Fizemos algumas pesquisas na internet e descobrimos um grupo da Inglaterra que estava usando esse método para identificar a proteína S do coronavírus. Depois de tentar contato diversas vezes por e-mail e pelas redes sociais, finalmente obtivemos retorno do professor Ray Kruse Iles, da Map Sciences, uma empresa especializada em diagnóstico por meio do Maldi-TOF. Fizemos reuniões, discutimos protocolos e eles nos enviaram amostras artificiais de vírus (que não transmitem a doença) para nos ajudar a validar o teste.

O exame deve estar pronto nos próximos meses, quando saírem os resultados dos últimos experimentos. O aparelho custa cerca de R$ 1 milhão (caro para pesquisa e laboratórios pequenos), mas o método é simples e barato — o custo total para fazer o exame e processar a amostra não passa de R$ 20, por volta de 10 vezes mais barato que a maioria dos exames RT-PCR.

O método demanda poucos insumos, usa apenas uma placa que pode ser reutilizada mais de 300 vezes, além do laser, que é um feixe luminoso com custo muito baixo. Por isso, o investimento no equipamento tem retorno rápido. A amostra usada é o esfregaço do nariz ou da boca, que pode ser transportado de pequenos laboratórios para centros de referência. O equipamento certamente vai aumentar a disponibilidade de testes para a Covid-19. Otávio está aguardando a análise dos últimos resultados dos experimentos para finalizar a padronização do método.

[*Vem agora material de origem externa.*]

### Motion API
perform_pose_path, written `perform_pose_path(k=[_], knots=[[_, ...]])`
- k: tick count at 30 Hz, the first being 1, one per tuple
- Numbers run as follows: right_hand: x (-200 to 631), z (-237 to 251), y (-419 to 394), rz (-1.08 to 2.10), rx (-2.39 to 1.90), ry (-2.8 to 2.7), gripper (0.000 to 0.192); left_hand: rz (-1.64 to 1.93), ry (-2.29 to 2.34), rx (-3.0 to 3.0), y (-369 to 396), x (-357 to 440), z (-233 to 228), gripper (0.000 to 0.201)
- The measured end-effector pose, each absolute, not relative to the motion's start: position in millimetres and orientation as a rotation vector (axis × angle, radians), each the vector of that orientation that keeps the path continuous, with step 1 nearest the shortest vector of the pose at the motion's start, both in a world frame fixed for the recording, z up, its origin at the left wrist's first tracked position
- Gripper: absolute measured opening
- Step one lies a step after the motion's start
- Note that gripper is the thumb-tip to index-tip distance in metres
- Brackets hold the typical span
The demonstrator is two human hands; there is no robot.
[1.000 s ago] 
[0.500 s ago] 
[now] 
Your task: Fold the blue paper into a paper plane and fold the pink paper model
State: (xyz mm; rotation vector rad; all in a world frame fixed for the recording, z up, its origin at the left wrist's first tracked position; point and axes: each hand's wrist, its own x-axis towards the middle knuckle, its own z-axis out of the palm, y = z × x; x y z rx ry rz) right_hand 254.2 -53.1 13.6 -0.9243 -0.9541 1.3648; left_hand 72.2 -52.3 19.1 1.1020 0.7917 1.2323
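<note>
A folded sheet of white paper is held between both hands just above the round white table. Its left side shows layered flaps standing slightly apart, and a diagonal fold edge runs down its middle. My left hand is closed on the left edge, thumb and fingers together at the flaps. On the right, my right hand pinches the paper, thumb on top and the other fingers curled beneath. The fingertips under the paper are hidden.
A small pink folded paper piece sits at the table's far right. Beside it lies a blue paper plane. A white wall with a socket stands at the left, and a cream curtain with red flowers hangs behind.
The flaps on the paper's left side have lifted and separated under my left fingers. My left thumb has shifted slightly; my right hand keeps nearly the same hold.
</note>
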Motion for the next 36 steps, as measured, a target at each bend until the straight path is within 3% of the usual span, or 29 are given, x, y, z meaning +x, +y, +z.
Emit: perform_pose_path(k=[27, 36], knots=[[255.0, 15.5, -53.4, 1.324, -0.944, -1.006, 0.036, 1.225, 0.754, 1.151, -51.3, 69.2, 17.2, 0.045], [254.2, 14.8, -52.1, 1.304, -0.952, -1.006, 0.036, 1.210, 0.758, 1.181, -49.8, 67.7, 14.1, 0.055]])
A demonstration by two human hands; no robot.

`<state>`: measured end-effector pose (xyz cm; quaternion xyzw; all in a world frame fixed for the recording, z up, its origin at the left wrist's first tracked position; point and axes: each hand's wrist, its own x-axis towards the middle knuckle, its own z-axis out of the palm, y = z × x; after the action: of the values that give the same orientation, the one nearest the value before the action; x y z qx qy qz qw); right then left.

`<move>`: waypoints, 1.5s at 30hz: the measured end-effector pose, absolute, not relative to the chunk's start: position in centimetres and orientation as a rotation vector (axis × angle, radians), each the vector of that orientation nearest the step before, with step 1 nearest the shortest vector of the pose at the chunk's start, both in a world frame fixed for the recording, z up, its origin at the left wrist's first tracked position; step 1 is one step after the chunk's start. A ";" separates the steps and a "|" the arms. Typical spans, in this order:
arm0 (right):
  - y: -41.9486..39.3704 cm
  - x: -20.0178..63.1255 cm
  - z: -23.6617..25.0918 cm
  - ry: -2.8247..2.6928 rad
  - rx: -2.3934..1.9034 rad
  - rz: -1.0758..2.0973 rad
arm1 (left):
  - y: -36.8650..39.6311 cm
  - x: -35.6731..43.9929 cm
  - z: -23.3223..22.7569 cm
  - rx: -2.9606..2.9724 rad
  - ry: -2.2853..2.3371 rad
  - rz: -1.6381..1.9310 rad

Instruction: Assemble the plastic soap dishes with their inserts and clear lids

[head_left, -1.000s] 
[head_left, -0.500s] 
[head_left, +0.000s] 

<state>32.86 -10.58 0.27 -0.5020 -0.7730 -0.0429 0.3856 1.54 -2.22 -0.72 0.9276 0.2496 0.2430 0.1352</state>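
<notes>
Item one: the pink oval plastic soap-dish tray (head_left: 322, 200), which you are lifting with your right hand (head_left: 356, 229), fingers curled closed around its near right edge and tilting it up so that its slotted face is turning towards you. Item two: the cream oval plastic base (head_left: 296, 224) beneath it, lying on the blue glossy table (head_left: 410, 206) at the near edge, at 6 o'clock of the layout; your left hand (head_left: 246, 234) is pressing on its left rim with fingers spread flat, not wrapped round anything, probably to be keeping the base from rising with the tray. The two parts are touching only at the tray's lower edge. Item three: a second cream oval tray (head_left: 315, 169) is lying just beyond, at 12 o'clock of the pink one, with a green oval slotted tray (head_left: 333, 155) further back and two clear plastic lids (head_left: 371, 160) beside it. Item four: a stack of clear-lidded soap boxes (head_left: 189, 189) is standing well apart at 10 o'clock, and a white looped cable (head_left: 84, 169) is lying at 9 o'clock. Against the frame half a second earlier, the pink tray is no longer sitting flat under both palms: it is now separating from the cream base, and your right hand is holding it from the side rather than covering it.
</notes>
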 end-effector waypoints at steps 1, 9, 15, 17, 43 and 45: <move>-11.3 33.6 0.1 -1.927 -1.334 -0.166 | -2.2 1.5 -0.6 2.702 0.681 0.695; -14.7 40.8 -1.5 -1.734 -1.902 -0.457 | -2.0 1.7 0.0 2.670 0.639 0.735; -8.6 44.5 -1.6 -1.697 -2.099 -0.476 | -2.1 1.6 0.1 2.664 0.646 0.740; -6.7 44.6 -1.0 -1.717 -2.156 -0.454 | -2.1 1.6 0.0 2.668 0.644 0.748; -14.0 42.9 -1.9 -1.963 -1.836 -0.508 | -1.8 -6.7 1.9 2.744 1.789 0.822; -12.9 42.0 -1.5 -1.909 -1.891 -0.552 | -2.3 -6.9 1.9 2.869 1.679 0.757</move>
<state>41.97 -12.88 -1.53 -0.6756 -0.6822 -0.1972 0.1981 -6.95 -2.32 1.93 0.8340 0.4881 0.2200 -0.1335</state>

Os testes de RT-PCR para o SUS continuam sendo realizados até hoje na universidade, mas com o avanço da vacinação e a retomada das atividades de pesquisa, eu e meus alunos estamos voltando aos projetos de pesquisa com as bactérias.

Em fevereiro deste ano, recebemos o prêmio 25 Mulheres na Ciência na América Latina, da empresa 3M, por esse projeto. Espero que o prêmio seja um estímulo para meninas e adolescentes interessadas na carreira científica. Como outras áreas, a ciência é machista e apenas um terço dos pesquisadores nas áreas Stem [sigla para ciência, tecnologia, engenharia e matemática] é de mulheres. Elas precisam entrar nessa área e mostrar que não se deixam abater com resultados negativos e podem fazer um trabalho relevante para a sociedade.

Além de prêmios como esse, seria interessante que as agências de fomento designassem parte da verba para projetos coordenados por mulheres. Geralmente trabalhamos mais porque precisamos conciliar a família com as viagens, o estudo para atualização, o networking e a obtenção de financiamento. Nem sempre contamos com o apoio de parceiros, e esse tipo de projeto poderia conferir maior independência às mulheres para realizar nosso potencial.

Uma consequência difícil da pandemia foi ter me afastado das relações sociais. Em casa estabelecemos regras rígidas de isolamento para evitar a contaminação de familiares. Passamos por momentos difíceis, perdi meu sogro para a Covid-19. Minha única sobrinha nasceu em maio de 2020 e só pude tirar a máscara para dar um beijo nela quando ela já tinha 1 ano.